*Material provided:*
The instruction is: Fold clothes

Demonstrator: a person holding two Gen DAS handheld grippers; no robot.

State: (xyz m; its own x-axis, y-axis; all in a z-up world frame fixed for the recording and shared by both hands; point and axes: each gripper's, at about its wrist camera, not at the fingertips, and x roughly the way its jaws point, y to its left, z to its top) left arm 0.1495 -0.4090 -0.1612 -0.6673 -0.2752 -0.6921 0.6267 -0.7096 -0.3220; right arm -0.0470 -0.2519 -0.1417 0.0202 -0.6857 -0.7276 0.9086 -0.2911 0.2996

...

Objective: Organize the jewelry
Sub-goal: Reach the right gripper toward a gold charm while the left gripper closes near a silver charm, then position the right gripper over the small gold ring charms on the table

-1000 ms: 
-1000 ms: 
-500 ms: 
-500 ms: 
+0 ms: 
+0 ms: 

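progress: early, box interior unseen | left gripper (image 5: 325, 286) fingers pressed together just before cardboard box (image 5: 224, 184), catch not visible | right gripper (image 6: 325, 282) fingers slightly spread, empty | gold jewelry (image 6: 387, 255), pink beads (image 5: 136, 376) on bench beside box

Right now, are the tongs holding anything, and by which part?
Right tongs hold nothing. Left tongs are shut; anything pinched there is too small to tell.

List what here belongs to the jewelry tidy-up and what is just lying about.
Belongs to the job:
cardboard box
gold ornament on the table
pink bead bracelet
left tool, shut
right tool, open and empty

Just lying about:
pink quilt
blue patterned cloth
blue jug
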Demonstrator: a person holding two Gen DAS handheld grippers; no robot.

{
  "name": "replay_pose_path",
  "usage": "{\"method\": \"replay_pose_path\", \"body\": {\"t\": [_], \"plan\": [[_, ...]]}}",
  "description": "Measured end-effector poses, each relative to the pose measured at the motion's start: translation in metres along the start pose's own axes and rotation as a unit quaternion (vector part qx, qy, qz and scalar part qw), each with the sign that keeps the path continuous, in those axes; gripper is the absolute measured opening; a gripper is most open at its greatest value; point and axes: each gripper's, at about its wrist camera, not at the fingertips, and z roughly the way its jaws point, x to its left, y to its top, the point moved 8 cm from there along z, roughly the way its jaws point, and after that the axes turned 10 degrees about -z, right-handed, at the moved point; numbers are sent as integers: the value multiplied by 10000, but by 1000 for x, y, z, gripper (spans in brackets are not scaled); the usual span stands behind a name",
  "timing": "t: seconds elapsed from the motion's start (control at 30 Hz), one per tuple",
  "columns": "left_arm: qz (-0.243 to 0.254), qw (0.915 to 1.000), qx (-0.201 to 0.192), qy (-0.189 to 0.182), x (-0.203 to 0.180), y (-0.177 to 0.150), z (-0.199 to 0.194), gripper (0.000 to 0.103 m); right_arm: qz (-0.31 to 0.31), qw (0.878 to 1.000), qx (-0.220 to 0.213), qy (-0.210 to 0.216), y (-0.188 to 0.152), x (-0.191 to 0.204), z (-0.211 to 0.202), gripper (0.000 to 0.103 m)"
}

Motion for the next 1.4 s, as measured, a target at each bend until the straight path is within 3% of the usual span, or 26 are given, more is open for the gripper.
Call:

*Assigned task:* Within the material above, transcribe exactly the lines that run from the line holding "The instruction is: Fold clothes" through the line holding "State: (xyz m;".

*Exercise result:*
The instruction is: Fold clothes

Demonstrator: a person holding two Gen DAS handheld grippers; no robot.

State: (xyz m; its own x-axis, y-axis; all in a z-up world frame fixed for the recording and shared by both hands; point and axes: each gripper's, at about its wrist camera, not at the fingertips, and x roughly the way its jaws point, y to its left, z to its top) left arm 0.1495 -0.4090 -0.1612 -0.6673 -0.2752 -0.6921 0.6267 -0.7096 -0.3220; right arm -0.0470 -0.2519 -0.1417 0.0202 -0.6857 -0.7276 0.9086 -0.2911 0.2996

No more work is needed on this exercise.